Every line below that holds the string "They" should be copied out.

▶ [Collected data entries]:
★ ★ ★

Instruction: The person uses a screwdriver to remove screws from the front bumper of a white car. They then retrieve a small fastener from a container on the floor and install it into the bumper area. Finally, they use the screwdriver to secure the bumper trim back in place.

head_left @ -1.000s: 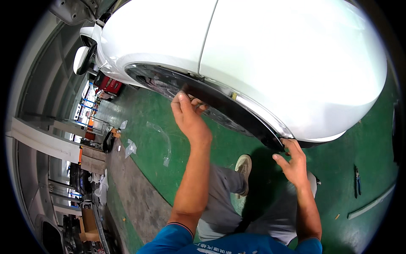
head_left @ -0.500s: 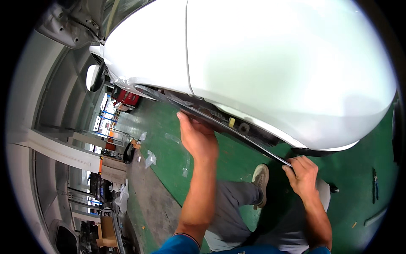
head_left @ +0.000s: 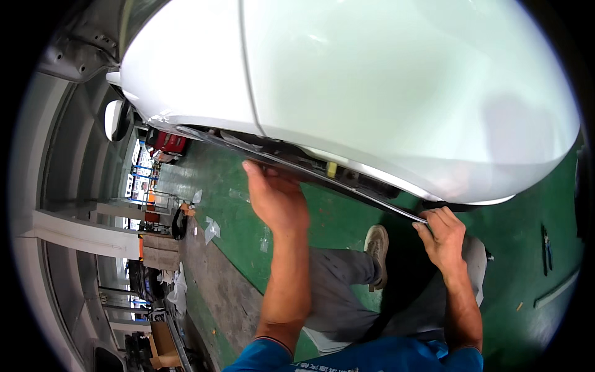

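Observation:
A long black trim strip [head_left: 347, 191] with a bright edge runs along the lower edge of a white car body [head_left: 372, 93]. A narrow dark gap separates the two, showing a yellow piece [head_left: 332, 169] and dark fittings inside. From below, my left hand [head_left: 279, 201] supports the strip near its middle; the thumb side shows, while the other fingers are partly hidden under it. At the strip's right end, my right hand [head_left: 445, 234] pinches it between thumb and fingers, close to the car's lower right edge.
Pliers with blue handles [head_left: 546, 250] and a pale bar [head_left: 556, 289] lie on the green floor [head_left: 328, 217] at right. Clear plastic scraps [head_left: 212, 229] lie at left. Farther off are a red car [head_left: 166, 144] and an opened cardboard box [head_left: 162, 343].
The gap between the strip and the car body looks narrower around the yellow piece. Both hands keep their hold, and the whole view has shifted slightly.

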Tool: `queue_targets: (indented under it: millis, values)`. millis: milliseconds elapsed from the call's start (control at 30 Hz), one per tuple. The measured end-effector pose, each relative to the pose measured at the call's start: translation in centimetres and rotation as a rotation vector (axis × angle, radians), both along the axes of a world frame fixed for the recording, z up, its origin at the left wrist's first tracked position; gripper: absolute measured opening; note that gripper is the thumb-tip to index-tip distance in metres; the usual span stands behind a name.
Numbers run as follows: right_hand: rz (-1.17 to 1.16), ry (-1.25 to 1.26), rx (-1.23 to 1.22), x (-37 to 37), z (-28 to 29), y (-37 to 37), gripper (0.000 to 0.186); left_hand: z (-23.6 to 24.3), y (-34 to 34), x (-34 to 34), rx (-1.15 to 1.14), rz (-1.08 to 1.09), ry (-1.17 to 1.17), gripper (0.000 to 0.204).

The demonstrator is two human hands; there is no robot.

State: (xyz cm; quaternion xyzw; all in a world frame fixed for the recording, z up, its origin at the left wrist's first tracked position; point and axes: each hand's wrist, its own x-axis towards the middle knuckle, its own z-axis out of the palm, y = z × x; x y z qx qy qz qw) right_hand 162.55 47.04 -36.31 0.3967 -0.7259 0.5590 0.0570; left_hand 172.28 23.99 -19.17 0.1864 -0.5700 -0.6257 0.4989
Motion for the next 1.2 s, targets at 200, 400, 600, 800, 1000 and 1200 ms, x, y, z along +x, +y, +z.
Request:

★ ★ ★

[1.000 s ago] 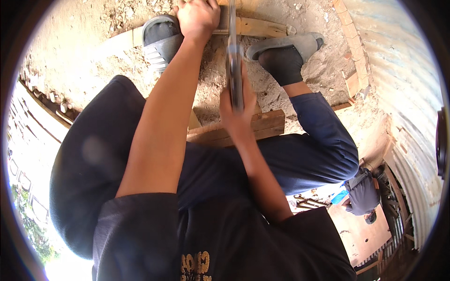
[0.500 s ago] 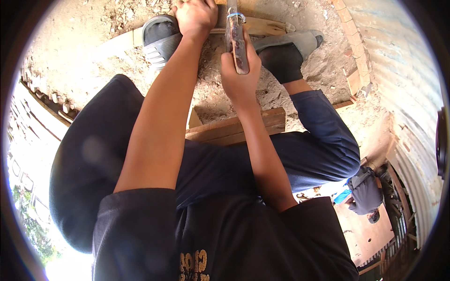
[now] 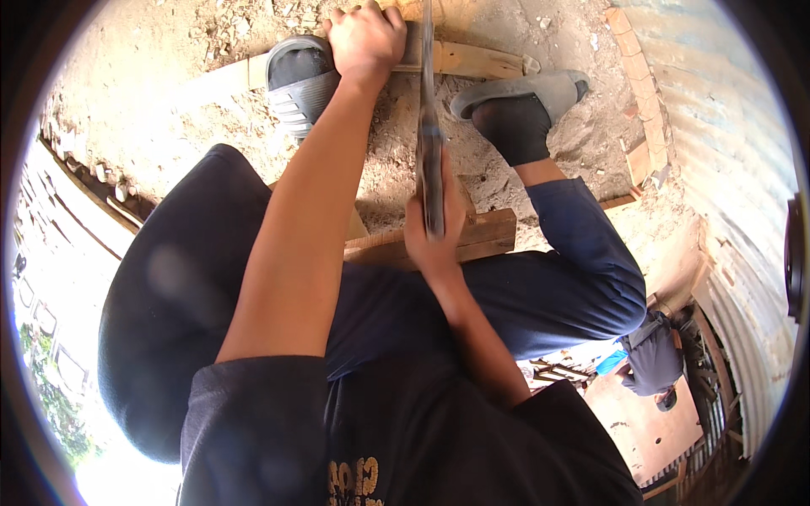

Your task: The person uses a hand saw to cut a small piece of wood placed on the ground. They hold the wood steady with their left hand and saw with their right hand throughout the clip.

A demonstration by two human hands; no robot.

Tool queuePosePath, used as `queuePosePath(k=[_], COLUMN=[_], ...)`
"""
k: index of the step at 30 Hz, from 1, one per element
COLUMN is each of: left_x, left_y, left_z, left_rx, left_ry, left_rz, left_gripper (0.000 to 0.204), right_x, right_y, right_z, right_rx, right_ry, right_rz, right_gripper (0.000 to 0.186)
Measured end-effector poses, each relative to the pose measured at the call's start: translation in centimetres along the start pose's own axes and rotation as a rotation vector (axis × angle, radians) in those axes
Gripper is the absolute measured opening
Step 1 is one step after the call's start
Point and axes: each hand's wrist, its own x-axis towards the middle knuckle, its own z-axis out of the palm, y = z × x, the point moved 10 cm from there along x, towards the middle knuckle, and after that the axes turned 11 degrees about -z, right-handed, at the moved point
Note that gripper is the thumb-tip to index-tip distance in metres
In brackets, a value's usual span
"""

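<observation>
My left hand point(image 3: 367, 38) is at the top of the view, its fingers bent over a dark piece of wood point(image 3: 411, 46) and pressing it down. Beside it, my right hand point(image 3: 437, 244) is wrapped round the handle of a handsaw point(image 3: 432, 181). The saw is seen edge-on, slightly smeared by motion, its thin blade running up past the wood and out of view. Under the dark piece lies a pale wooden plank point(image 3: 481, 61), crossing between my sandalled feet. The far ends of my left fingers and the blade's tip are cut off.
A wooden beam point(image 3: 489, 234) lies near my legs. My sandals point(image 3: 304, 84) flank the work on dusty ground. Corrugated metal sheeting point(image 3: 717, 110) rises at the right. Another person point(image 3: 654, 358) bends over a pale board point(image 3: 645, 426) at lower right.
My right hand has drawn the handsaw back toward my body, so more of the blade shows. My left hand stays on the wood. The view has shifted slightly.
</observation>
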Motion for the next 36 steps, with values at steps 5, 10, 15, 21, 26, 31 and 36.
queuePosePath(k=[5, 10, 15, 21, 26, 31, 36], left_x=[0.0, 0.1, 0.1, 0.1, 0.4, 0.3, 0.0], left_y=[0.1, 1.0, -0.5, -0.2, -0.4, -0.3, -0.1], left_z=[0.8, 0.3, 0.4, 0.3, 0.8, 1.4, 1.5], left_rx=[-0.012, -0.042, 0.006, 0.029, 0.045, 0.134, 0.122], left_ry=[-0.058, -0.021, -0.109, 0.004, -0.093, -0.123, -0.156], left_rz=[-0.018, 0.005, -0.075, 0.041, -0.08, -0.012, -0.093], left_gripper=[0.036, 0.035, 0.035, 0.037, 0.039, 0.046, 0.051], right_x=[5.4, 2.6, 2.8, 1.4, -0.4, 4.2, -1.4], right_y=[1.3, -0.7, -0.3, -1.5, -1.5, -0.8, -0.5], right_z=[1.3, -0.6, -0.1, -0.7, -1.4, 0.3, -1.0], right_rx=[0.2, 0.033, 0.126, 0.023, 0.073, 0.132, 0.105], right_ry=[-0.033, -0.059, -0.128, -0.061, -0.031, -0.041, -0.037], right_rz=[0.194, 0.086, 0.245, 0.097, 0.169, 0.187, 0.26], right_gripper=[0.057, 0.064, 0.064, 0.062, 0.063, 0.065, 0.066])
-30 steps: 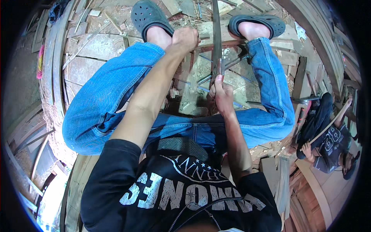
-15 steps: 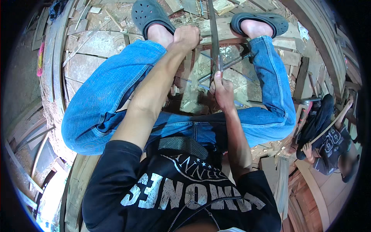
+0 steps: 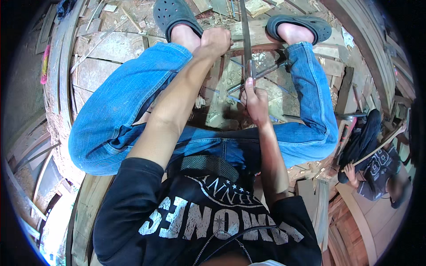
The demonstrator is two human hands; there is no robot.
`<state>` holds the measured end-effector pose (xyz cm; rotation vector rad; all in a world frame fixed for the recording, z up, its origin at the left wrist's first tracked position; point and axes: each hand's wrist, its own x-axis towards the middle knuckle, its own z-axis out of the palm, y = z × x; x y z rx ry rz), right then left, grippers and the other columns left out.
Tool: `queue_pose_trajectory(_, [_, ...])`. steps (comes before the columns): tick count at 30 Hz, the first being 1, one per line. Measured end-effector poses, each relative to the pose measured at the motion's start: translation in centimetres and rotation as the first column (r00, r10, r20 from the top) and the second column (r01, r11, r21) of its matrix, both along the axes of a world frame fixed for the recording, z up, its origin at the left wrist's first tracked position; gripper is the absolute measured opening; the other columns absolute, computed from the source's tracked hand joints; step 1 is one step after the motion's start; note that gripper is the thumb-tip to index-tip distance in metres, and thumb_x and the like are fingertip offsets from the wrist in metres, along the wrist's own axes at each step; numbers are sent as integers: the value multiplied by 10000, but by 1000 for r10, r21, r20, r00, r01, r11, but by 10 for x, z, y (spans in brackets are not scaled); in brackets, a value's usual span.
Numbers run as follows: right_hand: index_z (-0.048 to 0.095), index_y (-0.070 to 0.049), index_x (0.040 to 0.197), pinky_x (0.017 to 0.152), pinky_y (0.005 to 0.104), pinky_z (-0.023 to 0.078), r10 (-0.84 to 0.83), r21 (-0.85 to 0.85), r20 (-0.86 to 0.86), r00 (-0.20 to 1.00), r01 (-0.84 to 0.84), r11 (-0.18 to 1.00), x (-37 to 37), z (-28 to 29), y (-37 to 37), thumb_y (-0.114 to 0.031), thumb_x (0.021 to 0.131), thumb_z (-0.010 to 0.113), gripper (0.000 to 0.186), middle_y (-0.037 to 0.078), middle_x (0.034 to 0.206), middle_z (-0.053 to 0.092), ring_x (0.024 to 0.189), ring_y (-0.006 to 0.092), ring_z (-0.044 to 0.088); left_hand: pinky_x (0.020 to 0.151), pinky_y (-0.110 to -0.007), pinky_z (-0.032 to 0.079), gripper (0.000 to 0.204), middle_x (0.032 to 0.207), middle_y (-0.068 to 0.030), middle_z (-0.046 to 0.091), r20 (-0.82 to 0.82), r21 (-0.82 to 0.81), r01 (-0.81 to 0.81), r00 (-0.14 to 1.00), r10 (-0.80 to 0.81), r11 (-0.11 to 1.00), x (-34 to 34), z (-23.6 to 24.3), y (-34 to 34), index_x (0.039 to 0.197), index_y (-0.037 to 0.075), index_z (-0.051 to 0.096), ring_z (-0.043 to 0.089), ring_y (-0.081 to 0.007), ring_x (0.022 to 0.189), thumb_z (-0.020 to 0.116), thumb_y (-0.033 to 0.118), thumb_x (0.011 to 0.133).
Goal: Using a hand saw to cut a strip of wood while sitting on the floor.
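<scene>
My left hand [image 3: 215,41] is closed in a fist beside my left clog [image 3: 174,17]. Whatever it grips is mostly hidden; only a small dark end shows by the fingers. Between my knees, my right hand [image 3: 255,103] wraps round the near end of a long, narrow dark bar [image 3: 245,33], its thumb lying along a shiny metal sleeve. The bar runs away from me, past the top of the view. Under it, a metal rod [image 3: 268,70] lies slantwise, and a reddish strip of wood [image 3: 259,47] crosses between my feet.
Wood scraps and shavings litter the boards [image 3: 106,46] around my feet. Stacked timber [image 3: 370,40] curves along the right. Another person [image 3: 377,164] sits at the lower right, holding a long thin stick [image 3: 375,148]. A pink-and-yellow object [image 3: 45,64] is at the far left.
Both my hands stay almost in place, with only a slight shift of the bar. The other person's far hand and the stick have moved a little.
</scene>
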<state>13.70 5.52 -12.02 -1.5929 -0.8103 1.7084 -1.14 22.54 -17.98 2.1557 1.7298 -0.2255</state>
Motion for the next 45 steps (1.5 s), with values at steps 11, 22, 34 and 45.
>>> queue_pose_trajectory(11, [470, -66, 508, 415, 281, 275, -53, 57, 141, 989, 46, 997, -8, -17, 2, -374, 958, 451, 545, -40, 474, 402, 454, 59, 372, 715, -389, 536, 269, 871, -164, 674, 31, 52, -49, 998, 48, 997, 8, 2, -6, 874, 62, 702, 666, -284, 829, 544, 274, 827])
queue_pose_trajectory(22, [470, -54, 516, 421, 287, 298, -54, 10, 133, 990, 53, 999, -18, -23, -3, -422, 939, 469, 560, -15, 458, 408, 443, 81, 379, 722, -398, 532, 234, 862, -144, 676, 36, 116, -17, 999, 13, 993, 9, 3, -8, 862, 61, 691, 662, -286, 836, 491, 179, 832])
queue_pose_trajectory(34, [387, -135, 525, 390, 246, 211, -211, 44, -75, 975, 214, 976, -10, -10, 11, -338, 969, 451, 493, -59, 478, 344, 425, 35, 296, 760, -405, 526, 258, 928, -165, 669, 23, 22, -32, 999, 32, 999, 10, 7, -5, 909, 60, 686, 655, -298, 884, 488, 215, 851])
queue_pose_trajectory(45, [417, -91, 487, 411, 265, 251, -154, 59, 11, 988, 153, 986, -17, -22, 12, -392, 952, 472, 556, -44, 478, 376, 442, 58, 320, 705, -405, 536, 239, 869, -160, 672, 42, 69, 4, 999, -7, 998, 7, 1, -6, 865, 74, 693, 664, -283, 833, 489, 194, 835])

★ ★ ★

▶ [Answer space]:
Instruction: The person uses a screwdriver to remove screws from the front bumper of a white car. They then retrieve a small fastener from a container on the floor and install it into the bumper area. Finally, they use the screwdriver to secure the bumper trim back in place.
Your task: The person uses a hand saw to cut a small piece of wood placed on the ground. They hold the wood steady with their left hand and saw with their right hand throughout the clip.

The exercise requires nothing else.